Fast Decompression Lucene Codec
Ivan Mamontov & Mikhail Khludnev
Search – 40min
Ivan is a search engineer at GridDynamics and interested in low-level system programming, software platforms design and architecture. For the last few years, he has worked on eCommerce search platforms extending Lucene and Solr. Mikhail builds search and navigation engines for eCommerce, and mades contribution into Lucene and Solr from time to time.
Sorted lists of integers are commonly used in Lucene's implementation of inverted index. Those lists are often compressed in-memory as a trade-off between memory footprint and access speed and CPU utilization. Thus, encoding and, more important, decoding of these lists consumes significant CPU time. In this talk Ivan and Mikhail will show their prototype of Lucene Codec which uses a simple C library for compressing lists of integers using binary packing and SIMD instructions, which significantly improves decoding throughput.

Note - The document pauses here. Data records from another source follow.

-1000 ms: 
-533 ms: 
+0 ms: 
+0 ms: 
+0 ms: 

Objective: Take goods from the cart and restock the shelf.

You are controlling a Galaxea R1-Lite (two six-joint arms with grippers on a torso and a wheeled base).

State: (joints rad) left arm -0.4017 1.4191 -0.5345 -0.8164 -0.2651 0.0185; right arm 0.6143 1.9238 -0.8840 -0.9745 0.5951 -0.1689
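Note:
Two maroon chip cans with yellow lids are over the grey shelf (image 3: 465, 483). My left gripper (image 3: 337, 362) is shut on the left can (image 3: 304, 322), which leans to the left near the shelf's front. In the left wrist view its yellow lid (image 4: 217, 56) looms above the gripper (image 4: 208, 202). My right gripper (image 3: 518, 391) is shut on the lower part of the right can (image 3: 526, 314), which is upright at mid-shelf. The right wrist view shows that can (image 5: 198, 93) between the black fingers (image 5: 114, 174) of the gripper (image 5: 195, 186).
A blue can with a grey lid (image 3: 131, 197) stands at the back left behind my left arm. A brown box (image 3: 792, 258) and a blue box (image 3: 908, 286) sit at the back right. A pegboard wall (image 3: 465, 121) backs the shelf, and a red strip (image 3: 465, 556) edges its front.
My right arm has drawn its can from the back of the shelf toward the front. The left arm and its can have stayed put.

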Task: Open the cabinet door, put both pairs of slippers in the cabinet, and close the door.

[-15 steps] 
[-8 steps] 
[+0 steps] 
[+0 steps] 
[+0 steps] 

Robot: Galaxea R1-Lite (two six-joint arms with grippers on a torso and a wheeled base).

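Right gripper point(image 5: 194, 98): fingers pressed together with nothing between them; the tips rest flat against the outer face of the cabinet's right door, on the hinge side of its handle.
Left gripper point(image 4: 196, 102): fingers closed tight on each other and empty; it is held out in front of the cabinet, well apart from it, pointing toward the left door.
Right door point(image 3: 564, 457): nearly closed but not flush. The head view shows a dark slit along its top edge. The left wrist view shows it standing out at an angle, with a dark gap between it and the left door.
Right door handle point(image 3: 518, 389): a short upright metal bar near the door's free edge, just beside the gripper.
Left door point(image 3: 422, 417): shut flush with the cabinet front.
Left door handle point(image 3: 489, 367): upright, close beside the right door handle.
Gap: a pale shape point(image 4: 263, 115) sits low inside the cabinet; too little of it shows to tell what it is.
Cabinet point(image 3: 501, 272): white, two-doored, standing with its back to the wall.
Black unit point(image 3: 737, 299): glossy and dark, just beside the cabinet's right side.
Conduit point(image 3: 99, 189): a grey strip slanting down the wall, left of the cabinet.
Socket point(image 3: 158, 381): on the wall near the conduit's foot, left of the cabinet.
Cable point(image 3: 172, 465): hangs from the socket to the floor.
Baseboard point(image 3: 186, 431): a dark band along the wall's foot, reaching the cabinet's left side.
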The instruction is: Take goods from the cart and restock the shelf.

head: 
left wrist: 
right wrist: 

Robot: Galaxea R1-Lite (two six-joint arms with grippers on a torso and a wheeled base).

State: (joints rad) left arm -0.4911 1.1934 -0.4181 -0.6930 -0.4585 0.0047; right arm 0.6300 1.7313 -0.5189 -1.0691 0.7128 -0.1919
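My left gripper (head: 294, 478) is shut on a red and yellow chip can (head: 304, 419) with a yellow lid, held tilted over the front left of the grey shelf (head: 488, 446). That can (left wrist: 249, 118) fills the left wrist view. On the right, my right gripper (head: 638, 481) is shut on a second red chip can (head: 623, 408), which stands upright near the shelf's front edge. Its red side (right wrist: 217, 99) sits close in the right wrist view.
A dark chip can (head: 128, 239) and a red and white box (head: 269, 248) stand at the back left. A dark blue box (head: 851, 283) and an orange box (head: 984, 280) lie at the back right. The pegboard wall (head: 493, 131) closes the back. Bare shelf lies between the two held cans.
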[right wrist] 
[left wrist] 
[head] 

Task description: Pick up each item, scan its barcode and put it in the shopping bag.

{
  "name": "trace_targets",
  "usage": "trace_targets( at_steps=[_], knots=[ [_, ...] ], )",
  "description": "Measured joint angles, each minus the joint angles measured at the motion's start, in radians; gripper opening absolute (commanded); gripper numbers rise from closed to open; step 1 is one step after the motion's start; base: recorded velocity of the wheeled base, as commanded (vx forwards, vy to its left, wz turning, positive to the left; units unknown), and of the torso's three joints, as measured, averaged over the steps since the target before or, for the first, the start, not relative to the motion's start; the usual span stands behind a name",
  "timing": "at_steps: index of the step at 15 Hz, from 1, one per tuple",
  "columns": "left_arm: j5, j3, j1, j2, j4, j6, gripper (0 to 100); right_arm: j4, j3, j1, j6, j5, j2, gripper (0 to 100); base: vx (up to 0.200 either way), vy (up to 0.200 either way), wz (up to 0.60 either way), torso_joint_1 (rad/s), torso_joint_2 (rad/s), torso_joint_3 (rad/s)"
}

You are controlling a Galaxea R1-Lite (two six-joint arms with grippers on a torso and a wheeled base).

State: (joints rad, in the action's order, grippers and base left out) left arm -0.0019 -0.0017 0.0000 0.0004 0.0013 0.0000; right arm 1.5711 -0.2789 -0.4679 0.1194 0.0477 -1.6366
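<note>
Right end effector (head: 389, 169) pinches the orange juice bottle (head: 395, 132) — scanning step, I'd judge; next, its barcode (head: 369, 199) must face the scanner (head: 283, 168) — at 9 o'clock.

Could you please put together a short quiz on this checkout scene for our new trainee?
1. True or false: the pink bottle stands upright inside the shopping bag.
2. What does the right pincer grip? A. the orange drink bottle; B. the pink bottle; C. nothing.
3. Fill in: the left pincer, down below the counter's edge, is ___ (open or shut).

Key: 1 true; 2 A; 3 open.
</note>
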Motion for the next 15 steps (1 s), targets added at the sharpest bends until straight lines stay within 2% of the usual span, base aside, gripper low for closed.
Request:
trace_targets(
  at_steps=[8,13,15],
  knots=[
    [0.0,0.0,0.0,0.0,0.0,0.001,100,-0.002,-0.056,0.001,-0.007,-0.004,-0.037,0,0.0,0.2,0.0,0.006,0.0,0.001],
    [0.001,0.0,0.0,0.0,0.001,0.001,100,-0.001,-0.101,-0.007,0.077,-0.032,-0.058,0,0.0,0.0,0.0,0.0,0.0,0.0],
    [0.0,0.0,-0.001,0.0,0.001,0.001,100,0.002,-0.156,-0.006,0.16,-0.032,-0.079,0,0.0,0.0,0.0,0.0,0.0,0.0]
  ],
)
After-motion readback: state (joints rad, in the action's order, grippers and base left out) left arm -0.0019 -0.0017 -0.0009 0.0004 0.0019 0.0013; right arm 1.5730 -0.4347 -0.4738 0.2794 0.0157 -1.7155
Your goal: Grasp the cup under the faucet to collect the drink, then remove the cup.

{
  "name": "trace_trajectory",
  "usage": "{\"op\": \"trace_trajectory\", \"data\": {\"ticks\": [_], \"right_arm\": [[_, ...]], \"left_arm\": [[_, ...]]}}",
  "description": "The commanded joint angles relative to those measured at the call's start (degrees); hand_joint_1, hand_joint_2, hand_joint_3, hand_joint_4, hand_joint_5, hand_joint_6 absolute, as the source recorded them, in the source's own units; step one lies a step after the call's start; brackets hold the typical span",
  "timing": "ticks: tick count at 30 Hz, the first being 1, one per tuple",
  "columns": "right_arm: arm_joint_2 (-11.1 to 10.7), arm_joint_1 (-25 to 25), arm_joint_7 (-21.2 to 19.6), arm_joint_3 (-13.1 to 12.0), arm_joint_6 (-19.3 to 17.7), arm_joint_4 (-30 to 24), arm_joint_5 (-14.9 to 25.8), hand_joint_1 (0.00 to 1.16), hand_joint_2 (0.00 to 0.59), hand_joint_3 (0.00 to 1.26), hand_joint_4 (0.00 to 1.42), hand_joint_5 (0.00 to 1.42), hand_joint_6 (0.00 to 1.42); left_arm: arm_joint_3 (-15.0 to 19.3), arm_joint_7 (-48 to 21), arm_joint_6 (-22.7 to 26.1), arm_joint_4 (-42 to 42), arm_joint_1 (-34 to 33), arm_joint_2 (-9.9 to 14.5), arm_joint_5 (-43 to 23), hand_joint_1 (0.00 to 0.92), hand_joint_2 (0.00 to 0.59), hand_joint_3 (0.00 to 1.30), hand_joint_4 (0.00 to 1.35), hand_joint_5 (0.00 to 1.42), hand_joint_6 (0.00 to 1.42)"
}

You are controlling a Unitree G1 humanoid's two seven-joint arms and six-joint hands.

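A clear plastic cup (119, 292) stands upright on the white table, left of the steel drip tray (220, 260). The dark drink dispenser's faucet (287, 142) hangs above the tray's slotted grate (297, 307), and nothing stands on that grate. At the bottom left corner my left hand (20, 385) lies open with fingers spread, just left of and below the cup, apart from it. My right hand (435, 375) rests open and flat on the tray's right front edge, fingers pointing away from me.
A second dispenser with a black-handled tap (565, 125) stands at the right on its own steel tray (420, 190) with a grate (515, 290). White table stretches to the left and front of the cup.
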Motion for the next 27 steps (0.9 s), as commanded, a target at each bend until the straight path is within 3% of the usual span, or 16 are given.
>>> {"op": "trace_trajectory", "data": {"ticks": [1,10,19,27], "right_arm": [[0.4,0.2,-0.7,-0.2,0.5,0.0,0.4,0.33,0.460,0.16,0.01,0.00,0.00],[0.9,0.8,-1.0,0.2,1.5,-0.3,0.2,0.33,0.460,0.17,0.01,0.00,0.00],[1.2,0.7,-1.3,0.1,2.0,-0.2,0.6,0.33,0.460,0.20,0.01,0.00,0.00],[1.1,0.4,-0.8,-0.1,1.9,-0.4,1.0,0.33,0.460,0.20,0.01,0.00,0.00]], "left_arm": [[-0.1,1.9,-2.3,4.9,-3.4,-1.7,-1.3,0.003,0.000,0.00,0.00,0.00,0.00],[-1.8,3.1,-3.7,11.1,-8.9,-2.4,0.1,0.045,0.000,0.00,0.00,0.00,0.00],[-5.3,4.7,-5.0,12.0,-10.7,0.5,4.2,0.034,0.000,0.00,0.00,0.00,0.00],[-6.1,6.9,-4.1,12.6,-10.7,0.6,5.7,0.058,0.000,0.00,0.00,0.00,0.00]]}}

Approaching Join Index for Lucene
Mikhail Khludnev
Search – 40min
Lucene works great with independent text documents, but real life problems often require to handle relations between documents. Aside of several workarounds, like term encodings, field collapsing or term positions, we have two mainstream approaches to handle document relations: join and block-join. Both have their downsides. Join lacks performance, while block-join makes is really expensive to handle index updates, since it requires to wipe a whole block of related documents.
This session presents an attempt to apply join index, borrowed from RDBMS world, for addressing drawbacks of the both join approaches currently present in Lucene. Mikhail will look into the idea per se, possible implementation approaches, and review the benchmarking results.